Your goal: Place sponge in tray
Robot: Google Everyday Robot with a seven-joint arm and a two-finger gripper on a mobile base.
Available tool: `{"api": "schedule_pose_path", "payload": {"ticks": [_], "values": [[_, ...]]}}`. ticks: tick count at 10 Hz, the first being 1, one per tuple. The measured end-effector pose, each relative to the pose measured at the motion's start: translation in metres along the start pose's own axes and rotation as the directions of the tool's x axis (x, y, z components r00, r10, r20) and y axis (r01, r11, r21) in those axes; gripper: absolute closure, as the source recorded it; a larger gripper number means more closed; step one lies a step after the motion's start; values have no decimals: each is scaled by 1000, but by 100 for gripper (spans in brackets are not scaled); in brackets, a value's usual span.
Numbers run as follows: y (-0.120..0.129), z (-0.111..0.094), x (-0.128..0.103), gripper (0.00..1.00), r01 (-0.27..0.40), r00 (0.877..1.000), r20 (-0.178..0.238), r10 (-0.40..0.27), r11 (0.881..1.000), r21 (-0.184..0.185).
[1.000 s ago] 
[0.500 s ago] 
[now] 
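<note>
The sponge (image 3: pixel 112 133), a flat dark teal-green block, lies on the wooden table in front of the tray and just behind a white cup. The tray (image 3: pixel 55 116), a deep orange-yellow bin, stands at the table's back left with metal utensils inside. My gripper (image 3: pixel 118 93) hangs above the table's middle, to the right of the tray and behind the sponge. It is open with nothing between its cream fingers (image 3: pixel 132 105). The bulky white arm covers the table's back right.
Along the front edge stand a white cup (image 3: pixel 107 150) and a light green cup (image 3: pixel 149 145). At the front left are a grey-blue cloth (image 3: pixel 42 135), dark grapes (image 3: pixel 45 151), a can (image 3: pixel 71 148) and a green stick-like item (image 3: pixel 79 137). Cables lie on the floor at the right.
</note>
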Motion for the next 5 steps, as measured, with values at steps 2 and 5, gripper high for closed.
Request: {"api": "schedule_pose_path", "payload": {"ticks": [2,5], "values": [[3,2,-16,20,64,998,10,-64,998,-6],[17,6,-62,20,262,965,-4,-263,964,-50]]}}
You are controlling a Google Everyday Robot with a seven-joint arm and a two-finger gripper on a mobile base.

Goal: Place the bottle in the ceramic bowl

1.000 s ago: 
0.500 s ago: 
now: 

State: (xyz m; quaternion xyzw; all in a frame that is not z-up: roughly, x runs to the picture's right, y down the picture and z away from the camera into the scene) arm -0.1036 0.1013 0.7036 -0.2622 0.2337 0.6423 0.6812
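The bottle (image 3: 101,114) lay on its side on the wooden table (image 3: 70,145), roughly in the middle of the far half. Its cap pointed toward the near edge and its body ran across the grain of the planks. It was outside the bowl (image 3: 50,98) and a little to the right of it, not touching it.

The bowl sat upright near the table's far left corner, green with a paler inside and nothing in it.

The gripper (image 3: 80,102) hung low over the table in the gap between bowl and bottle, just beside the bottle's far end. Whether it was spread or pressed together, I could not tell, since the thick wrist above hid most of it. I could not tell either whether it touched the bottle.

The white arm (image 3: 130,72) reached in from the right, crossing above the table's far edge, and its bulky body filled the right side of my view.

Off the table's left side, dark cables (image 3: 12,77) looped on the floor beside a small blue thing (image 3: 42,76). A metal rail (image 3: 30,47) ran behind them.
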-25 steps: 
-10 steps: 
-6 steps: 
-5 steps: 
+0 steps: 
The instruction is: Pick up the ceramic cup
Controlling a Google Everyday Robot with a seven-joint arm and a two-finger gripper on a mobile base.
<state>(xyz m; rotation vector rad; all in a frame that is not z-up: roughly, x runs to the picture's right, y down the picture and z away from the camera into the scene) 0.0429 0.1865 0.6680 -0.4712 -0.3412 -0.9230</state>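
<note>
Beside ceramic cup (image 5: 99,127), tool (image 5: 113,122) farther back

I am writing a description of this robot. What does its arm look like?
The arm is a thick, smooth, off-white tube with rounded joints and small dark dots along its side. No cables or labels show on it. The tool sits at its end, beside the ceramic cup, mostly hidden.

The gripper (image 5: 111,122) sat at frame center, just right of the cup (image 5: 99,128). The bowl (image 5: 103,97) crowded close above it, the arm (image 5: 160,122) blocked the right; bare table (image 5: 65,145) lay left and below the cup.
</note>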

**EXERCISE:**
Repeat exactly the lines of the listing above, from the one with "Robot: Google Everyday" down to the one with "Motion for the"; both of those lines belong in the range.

**TASK RESULT:**
Robot: Google Everyday Robot with a seven-joint arm and a two-finger gripper on a mobile base.
Available tool: `{"api": "schedule_pose_path", "payload": {"ticks": [_], "values": [[_, ...]]}}`. ticks: tick count at 10 Hz, the first being 1, one per tuple. The measured end-effector pose, each relative to the pose measured at the motion's start: translation in metres along the start pose's own axes and rotation as the directions of the tool's x axis (x, y, z components r00, r10, r20) and y axis (r01, r11, r21) in those axes; gripper: absolute closure, as the source recorded it; a larger gripper number means more closed; step one lies a step after the motion's start; values have no decimals: each is scaled by 1000, but by 100 for gripper (spans in brackets are not scaled); in brackets, a value's usual span.
Numbers run as follows: y (-0.120..0.129), z (-0.111..0.094), x (-0.128..0.103), gripper (0.00..1.00), r01 (-0.27..0.40), r00 (0.877..1.000), r20 (-0.178..0.238), r10 (-0.40..0.27), r11 (0.881..1.000), r21 (-0.184..0.185).
[1.000 s ago] 
[0.500 s ago] 
[now] 
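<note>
The sponge (image 3: pixel 112 133), a flat dark teal-green block, lies on the wooden table in front of the tray and just behind a white cup. The tray (image 3: pixel 55 116), a deep orange-yellow bin, stands at the table's back left with metal utensils inside. My gripper (image 3: pixel 118 93) hangs above the table's middle, to the right of the tray and behind the sponge. It is open with nothing between its cream fingers (image 3: pixel 132 105). The bulky white arm covers the table's back right.
Along the front edge stand a white cup (image 3: pixel 107 150) and a light green cup (image 3: pixel 149 145). At the front left are a grey-blue cloth (image 3: pixel 42 135), dark grapes (image 3: pixel 45 151), a can (image 3: pixel 71 148) and a green stick-like item (image 3: pixel 79 137). Cables lie on the floor at the right.
</note>
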Motion for the next 5 steps, as measured, with values at steps 2 and 5, gripper high for closed.

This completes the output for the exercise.